In canine DLBCL, BCL2 and MYC expression can be observed showing comparable patterns to their human “double hit” lymphoma counterpart. However, immunohistochemical analyses showed that BCL2 and MYC were not able to predict clinical outcome in dogs presenting an aggressive disease course (10).
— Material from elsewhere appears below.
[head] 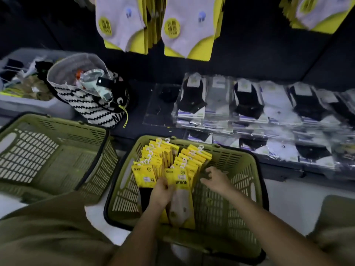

In humans MYC akin to STAT, GATA, and NF-kB (11) have been described to interact with the family of Bromodomain and extra-terminal (BET) proteins. The BET protein family including Bromodomain-containing protein 2 (BRD2), Bromodomain-containing protein 3 (BRD3), Bromodomain-containing protein 4 (BRD4), and Bromodomain testis-specific protein (BRDT) (12) act as epigenetic “readers”, identifying acetylated lysine on histones and recruiting transcriptional regulatory complexes (13). Their function is critical for adequate gene expression and cell cycle progression. The role of BET proteins in haematological malignancies has been confirmed by multiple selective inhibitors in lymphoma, leukaemia and multiple myeloma (14). To this date, there are no FDA approved BET inhibitors, but there are several ongoing clinical trials in different settings. Their ability to disrupt MYC function makes them an appealing target in DLBCL patients, both human and canine. Accordingly, pan-BET inhibitors targeting BRD2/3/4 (as I-BET151, OTX015, I-BET762, ABBV-075) and selective inhibitors targeting BRD4 (as AZD5153, CPI-0610, ABBV-744) have been tested in preclinical models and clinical trials against haematologic and solid cancers. I-BET151 (GSK1210151A) is a pan-BET inhibitor for BRD2, BRD3, BRD4 that binds BRD4 monovalently (15). AZD5153 is an isoform-specific BET inhibitor for BRD4 that markedly disrupts transcription of MYC, E2F and mTOR pathways (16). It is the first BET inhibitor to bind bivalently and ligate two bromodomains in BRD4 simultaneously (16). Transcriptome data from canine DLBCL shows overexpression of MYC (17) and it has been reported that the pan-BET inhibitor OTX015 targeting BRD4 monovalently blocks proliferation of CLBL-1 cells (18).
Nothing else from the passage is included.